# [Records supplied]
====
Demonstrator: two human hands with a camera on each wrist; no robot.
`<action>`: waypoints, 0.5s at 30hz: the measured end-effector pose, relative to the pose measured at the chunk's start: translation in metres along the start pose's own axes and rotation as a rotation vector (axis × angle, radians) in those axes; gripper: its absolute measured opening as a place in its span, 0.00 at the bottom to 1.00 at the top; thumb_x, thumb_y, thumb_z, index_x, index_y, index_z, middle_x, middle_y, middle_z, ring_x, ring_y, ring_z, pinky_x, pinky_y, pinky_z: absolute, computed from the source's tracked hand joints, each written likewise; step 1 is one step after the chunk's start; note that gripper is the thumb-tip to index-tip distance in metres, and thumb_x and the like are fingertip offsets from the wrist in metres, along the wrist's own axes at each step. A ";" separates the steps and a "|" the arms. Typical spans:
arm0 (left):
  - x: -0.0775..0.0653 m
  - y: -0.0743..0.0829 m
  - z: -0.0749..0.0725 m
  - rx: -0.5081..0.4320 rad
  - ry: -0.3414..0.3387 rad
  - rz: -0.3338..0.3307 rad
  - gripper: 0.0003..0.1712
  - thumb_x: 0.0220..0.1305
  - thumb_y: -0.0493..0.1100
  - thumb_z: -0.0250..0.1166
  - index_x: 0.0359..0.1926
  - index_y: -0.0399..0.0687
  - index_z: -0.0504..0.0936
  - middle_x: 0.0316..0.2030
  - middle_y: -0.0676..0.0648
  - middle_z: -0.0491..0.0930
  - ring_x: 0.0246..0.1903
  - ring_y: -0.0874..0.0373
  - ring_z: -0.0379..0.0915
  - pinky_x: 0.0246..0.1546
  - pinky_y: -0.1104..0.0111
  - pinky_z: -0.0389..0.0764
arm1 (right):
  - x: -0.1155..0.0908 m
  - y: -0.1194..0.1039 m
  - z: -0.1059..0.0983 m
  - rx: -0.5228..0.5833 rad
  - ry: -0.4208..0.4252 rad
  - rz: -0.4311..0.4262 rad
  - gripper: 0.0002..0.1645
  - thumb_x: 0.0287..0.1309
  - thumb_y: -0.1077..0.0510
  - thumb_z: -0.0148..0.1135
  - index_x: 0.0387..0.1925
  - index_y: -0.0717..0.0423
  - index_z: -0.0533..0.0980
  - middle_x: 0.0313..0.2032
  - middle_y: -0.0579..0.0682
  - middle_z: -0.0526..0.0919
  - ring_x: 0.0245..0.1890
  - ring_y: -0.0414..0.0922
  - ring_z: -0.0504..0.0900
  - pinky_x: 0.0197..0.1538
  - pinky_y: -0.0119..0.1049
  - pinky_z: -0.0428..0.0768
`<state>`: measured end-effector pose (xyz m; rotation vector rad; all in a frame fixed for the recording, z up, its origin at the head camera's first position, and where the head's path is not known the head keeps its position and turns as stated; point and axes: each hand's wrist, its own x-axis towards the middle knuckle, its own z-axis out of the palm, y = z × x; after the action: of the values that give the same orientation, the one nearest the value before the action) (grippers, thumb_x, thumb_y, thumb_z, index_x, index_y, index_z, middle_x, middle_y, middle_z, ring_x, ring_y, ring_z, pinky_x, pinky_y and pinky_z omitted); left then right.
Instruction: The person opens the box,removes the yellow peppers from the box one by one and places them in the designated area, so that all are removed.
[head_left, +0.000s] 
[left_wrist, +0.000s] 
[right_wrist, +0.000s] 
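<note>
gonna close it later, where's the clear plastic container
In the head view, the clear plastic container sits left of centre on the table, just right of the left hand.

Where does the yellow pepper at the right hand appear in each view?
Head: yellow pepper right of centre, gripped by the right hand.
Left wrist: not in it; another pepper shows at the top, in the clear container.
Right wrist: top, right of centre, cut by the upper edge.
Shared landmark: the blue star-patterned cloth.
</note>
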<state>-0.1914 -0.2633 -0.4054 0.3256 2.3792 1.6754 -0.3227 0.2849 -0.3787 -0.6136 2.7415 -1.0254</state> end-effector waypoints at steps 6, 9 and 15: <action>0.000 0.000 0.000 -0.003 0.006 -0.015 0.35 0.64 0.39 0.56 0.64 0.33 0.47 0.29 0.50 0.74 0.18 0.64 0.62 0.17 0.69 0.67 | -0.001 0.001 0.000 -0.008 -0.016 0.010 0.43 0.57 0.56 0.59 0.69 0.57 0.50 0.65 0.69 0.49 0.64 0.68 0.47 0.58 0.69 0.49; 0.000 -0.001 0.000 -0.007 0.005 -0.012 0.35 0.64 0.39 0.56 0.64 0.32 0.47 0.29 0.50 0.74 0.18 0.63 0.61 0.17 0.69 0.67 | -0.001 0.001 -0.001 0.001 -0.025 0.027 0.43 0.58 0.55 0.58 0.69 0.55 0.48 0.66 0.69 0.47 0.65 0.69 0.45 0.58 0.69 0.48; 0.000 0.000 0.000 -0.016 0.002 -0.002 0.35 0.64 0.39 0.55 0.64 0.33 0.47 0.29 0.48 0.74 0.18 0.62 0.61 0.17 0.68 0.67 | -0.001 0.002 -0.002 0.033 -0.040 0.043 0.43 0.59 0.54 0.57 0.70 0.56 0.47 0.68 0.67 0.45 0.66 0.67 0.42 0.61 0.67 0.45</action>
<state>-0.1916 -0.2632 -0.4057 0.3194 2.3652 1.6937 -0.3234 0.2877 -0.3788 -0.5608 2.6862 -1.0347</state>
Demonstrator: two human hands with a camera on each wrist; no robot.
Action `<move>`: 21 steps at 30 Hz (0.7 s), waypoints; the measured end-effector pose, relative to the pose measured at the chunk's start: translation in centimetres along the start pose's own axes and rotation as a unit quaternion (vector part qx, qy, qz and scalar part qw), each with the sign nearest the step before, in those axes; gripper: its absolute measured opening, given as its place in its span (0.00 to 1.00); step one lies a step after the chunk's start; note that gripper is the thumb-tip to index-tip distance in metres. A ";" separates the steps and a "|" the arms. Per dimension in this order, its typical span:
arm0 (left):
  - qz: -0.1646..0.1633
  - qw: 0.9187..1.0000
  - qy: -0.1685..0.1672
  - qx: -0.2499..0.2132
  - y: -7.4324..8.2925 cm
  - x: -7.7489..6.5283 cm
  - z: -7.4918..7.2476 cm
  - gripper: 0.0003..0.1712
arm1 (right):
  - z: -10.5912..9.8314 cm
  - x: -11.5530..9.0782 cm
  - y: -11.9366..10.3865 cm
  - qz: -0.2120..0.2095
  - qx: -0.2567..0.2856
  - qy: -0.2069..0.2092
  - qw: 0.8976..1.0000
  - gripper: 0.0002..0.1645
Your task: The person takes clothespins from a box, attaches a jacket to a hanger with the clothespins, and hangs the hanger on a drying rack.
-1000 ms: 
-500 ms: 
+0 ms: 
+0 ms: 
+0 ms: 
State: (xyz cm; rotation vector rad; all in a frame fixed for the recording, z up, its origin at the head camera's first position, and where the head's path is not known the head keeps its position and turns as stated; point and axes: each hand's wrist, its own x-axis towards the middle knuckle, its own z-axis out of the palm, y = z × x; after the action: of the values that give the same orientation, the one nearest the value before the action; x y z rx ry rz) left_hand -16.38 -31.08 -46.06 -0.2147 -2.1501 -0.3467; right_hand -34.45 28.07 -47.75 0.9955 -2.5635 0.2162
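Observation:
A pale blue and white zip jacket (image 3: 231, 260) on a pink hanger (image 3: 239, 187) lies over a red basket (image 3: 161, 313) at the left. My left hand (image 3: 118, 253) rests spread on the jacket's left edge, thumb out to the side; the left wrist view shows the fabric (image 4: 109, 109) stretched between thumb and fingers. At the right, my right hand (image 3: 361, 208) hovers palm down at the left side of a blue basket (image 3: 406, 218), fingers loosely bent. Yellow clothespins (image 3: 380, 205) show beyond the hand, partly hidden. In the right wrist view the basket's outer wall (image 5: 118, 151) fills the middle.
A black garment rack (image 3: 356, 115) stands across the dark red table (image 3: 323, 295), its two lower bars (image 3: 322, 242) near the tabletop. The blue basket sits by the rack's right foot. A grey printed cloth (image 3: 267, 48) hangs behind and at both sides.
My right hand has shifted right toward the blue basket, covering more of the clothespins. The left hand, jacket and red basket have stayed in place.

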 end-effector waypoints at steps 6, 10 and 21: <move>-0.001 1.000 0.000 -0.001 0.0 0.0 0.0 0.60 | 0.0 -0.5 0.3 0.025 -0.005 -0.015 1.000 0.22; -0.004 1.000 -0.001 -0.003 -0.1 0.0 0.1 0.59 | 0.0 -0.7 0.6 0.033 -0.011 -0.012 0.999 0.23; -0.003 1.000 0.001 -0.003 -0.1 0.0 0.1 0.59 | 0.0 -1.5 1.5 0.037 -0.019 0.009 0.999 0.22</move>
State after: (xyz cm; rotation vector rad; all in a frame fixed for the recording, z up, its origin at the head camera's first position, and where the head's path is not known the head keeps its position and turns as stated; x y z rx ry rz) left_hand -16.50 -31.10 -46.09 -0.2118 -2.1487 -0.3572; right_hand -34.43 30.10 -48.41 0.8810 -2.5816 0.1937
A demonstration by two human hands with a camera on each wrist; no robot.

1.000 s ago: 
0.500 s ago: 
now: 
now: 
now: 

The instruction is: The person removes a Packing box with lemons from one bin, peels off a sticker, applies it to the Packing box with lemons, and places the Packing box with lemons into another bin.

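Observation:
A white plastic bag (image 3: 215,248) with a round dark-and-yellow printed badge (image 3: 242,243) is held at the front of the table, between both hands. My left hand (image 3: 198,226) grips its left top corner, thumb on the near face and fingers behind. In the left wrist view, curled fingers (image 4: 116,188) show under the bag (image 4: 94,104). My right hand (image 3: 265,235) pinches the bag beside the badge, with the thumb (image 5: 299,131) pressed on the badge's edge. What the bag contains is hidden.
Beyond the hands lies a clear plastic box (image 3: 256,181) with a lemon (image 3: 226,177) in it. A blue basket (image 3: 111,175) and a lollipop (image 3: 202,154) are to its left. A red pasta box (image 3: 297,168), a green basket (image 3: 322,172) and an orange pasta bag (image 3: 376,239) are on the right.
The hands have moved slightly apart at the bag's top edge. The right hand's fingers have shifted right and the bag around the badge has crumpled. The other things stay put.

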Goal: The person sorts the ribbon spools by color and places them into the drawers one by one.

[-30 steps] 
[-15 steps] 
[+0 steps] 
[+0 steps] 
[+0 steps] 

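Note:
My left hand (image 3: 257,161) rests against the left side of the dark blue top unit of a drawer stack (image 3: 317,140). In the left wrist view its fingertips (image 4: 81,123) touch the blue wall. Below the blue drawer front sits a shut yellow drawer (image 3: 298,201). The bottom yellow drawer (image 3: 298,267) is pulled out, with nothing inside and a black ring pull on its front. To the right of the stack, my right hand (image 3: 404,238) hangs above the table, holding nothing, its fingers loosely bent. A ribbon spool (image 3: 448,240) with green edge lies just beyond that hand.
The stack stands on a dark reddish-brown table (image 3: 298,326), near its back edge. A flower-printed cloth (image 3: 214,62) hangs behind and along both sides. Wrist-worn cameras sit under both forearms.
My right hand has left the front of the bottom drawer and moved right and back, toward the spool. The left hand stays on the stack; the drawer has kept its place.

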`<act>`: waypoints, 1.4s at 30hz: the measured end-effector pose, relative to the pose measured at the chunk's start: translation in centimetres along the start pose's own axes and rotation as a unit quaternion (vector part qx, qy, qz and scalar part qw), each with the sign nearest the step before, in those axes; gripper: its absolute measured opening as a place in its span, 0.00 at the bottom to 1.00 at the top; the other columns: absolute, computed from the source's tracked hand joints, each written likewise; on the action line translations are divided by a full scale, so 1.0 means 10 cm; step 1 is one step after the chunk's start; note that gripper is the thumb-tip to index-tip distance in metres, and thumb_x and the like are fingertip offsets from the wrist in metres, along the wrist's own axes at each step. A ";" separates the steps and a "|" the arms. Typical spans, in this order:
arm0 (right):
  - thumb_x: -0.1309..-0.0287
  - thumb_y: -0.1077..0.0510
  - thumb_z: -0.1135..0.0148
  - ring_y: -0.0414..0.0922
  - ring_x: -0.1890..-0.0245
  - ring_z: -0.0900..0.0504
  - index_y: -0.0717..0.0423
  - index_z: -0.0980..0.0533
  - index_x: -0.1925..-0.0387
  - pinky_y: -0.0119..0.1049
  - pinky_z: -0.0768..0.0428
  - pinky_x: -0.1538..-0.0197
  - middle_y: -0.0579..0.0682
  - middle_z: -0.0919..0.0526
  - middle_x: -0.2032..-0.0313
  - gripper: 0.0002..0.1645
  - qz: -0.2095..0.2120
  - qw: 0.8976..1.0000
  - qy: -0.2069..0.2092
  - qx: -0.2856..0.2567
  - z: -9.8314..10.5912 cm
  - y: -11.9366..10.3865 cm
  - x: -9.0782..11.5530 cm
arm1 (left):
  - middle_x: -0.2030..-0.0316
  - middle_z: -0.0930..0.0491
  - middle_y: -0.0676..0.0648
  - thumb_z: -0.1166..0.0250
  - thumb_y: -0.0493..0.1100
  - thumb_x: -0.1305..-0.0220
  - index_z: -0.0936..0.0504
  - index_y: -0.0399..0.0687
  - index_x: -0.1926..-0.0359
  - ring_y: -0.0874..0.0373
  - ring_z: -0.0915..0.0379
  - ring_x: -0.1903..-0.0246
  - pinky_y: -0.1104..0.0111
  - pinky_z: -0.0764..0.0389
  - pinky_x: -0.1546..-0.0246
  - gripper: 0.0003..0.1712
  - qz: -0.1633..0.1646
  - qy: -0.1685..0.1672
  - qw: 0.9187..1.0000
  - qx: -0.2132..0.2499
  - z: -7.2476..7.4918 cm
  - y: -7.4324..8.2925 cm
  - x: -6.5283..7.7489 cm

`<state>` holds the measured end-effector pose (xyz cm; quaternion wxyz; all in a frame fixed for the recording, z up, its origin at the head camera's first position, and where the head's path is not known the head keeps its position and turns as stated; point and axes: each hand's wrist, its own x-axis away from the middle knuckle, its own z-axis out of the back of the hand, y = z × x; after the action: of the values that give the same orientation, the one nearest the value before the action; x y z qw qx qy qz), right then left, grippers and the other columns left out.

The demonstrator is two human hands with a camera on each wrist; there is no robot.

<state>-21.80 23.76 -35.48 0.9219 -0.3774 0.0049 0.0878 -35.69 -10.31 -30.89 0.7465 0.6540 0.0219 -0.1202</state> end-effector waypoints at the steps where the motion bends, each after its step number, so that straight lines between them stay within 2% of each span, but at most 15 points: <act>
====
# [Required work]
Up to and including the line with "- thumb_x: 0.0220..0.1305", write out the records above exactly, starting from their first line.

# [Exercise response]
Demonstrator: two human hands with a camera on each wrist; no robot.
`<action>`: waypoints, 0.5s at 30hz: the measured end-effector pose, relative to the pose measured at the chunk's start: translation in metres along the start pose's own axes and rotation as a rotation vector (axis × angle, radians) in those axes; gripper: its absolute measured opening as a place in its span, 0.00 at the bottom to 1.00 at the top; thumb_x, thumb_y, thumb_z, index_x, index_y, index_z, middle_x, middle_y, middle_z, ring_x, ring_y, ring_z, pinky_x, pinky_y, pinky_z: absolute, computed from the source's tracked hand joints, each written likewise; step 1 is one step after the chunk's start; note that gripper is the thumb-tip to index-tip distance in metres, and thumb_x and the like are fingertip offsets from the wrist in metres, along the wrist's own axes at each step. A ";" separates the steps and a "|" the arms. Typical spans:
arm0 (left):
  - x: -0.0775..0.0653 m
  - y: -0.0743..0.0829 m
  - z: -0.0749..0.0725 m
  - rx: -0.5081..0.4320 rad
  - ry: -0.3414..0.3387 rad
  - rz: -0.3338..0.3307 rad
  - gripper: 0.0003..0.1712
  - thumb_x: 0.0220..0.1305

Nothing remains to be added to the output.